— Task —
Below are some lines of data. Return all of them as they are.

— Dataset extract —
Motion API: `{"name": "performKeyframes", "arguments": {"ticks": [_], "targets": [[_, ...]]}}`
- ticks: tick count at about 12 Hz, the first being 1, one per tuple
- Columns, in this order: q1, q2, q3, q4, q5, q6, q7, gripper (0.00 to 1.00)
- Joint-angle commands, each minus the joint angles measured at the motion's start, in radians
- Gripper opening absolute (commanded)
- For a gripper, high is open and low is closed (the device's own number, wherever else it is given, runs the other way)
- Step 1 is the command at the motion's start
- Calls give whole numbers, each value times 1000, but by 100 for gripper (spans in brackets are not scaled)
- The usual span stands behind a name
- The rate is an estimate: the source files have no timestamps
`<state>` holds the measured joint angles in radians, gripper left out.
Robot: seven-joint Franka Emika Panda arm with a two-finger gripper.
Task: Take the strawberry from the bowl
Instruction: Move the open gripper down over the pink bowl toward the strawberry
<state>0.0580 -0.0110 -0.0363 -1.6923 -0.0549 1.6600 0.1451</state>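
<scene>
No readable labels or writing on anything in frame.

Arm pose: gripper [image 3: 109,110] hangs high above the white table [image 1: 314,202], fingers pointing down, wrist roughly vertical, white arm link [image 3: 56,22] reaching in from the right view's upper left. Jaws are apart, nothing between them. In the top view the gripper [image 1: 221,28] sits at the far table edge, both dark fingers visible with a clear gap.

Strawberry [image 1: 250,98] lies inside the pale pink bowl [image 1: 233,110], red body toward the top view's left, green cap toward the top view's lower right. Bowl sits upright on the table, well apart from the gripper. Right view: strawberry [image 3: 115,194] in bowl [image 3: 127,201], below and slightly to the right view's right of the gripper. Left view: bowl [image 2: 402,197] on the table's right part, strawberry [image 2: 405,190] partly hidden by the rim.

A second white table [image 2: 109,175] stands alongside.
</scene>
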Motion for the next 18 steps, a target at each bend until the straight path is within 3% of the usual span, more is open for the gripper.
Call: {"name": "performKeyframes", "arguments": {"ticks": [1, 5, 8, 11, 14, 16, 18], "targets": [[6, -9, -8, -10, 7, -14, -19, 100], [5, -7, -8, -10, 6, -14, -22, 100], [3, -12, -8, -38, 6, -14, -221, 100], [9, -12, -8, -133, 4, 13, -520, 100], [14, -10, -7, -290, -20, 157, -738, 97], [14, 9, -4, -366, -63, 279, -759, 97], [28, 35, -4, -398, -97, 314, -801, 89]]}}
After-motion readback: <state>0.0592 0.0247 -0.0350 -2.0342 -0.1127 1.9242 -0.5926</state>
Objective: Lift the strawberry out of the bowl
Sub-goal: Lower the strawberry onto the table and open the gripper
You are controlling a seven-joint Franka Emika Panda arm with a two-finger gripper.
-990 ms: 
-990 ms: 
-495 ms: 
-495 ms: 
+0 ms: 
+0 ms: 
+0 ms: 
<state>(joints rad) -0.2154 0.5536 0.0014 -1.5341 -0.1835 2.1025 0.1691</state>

— Worked solution —
Motion API: `{"name": "performKeyframes", "arguments": {"ticks": [_], "targets": [[_, ...]]}}`
- ticks: tick count at about 12 Hz, the first being 1, one per tuple
- Columns, in this order: q1, q2, q3, q4, q5, q6, q7, gripper (0.00 to 1.00)
- Joint-angle commands, each minus the joint angles measured at the motion's start, in radians
- Gripper opening absolute (commanded)
- For a gripper, high is open and low is closed (the device's own number, wherever else it is given, runs the other way)
- Step 1 is the command at the motion's start
- Calls give whole numbers, each value times 1000, but by 100 for gripper (spans in brackets are not scaled)
- The usual span stands behind a name
- The rate is an estimate: the source files have no timestamps
`<state>` holds the measured joint angles in radians, gripper left out.
Robot: seven-joint Franka Emika Panda arm with a two-finger gripper.
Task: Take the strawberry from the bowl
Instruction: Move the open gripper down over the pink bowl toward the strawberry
<state>0.0580 -0.0110 -0.0363 -1.6923 -0.0549 1.6600 0.1451</state>
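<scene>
No readable labels or writing on anything in frame.

Arm pose: gripper [image 3: 109,110] hangs high above the white table [image 1: 314,202], fingers pointing down, wrist roughly vertical, white arm link [image 3: 56,22] reaching in from the right view's upper left. Jaws are apart, nothing between them. In the top view the gripper [image 1: 221,28] sits at the far table edge, both dark fingers visible with a clear gap.

Strawberry [image 1: 250,98] lies inside the pale pink bowl [image 1: 233,110], red body toward the top view's left, green cap toward the top view's lower right. Bowl sits upright on the table, well apart from the gripper. Right view: strawberry [image 3: 115,194] in bowl [image 3: 127,201], below and slightly to the right view's right of the gripper. Left view: bowl [image 2: 402,197] on the table's right part, strawberry [image 2: 405,190] partly hidden by the rim.

A second white table [image 2: 109,175] stands alongside.
</scene>
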Motion for the next 18 steps, a target at each bend until the straight path is within 3% of the usual span, more is open for the gripper.
Call: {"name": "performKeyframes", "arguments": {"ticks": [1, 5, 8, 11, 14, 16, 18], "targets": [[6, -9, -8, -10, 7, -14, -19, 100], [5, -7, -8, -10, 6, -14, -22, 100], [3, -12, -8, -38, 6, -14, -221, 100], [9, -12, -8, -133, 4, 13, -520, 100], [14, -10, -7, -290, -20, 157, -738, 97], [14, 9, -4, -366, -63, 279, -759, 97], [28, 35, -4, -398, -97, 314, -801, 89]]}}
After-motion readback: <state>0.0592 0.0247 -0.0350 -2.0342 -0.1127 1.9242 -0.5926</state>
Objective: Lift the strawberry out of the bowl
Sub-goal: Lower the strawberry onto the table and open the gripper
You are controlling a seven-joint Franka Emika Panda arm with a two-finger gripper.
-990 ms: 
-990 ms: 
-495 ms: 
-495 ms: 
+0 ms: 
+0 ms: 
+0 ms: 
<state>(joints rad) -0.2154 0.5536 0.0014 -1.5341 -0.1835 2.1025 0.1691</state>

Nothing else goes with this output.